## Prompt
Would you restate the data exactly as given?

## Entries shown
Segment Open
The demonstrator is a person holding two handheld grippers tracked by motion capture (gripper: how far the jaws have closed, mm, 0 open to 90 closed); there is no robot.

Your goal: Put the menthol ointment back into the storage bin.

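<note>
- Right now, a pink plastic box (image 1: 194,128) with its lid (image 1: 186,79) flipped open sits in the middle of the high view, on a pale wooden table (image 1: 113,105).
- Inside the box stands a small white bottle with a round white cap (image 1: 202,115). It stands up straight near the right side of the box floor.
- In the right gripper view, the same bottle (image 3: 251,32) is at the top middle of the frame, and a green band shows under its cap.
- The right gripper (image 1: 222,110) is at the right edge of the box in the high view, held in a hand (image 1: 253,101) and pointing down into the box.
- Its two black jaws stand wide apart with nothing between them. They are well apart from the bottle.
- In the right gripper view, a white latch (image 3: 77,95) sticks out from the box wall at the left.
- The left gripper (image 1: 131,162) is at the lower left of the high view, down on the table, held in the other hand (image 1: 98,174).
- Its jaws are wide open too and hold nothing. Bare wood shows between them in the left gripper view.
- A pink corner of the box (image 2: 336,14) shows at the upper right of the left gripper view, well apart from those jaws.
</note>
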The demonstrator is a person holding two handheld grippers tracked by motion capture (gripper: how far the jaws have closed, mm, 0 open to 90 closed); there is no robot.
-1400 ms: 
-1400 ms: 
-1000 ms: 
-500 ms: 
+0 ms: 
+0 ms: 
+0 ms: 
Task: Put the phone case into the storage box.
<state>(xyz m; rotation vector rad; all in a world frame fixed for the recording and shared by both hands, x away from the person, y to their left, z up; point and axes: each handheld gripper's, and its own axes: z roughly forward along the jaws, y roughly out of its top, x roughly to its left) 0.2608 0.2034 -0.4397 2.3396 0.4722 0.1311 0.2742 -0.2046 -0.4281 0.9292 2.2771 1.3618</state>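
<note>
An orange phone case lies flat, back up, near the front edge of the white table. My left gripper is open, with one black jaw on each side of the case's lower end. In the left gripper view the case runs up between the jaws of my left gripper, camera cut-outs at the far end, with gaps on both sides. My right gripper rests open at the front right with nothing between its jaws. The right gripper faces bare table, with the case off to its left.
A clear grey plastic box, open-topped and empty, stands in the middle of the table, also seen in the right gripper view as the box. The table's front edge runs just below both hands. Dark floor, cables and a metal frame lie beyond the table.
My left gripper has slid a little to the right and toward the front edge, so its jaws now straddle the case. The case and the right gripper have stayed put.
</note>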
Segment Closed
## Solution to this problem
The demonstrator is a person holding two handheld grippers tracked by motion capture (gripper: how far the jaws have closed, mm, 0 open to 90 closed); there is no robot.

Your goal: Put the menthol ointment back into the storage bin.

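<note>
- Right now, a pink plastic box (image 1: 194,128) with its lid (image 1: 186,79) flipped open sits in the middle of the high view, on a pale wooden table (image 1: 113,105).
- Inside the box stands a small white bottle with a round white cap (image 1: 202,115). It stands up straight near the right side of the box floor.
- In the right gripper view, the same bottle (image 3: 251,32) is at the top middle of the frame, and a green band shows under its cap.
- The right gripper (image 1: 222,110) is at the right edge of the box in the high view, held in a hand (image 1: 253,101) and pointing down into the box.
- Its two black jaws stand wide apart with nothing between them. They are well apart from the bottle.
- In the right gripper view, a white latch (image 3: 77,95) sticks out from the box wall at the left.
- The left gripper (image 1: 131,162) is at the lower left of the high view, down on the table, held in the other hand (image 1: 98,174).
- Its jaws are wide open too and hold nothing. Bare wood shows between them in the left gripper view.
- A pink corner of the box (image 2: 336,14) shows at the upper right of the left gripper view, well apart from those jaws.
</note>
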The demonstrator is a person holding two handheld grippers tracked by motion capture (gripper: how far the jaws have closed, mm, 0 open to 90 closed); there is no robot.
-1400 ms: 
-1400 ms: 
-1000 ms: 
-500 ms: 
+0 ms: 
+0 ms: 
+0 ms: 
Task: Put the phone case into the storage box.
<state>(xyz m; rotation vector rad; all in a world frame fixed for the recording and shared by both hands, x away from the person, y to their left, z up; point and axes: each handheld gripper's, and its own axes: z roughly forward along the jaws, y roughly out of its top, x roughly to its left) 0.2608 0.2034 -0.4397 2.3396 0.4722 0.1311 0.2742 -0.2046 -0.4281 0.9292 2.2771 1.3618</state>
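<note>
An orange phone case lies flat, back up, near the front edge of the white table. My left gripper is open, with one black jaw on each side of the case's lower end. In the left gripper view the case runs up between the jaws of my left gripper, camera cut-outs at the far end, with gaps on both sides. My right gripper rests open at the front right with nothing between its jaws. The right gripper faces bare table, with the case off to its left.
A clear grey plastic box, open-topped and empty, stands in the middle of the table, also seen in the right gripper view as the box. The table's front edge runs just below both hands. Dark floor, cables and a metal frame lie beyond the table.
My left gripper has slid a little to the right and toward the front edge, so its jaws now straddle the case. The case and the right gripper have stayed put.
</note>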

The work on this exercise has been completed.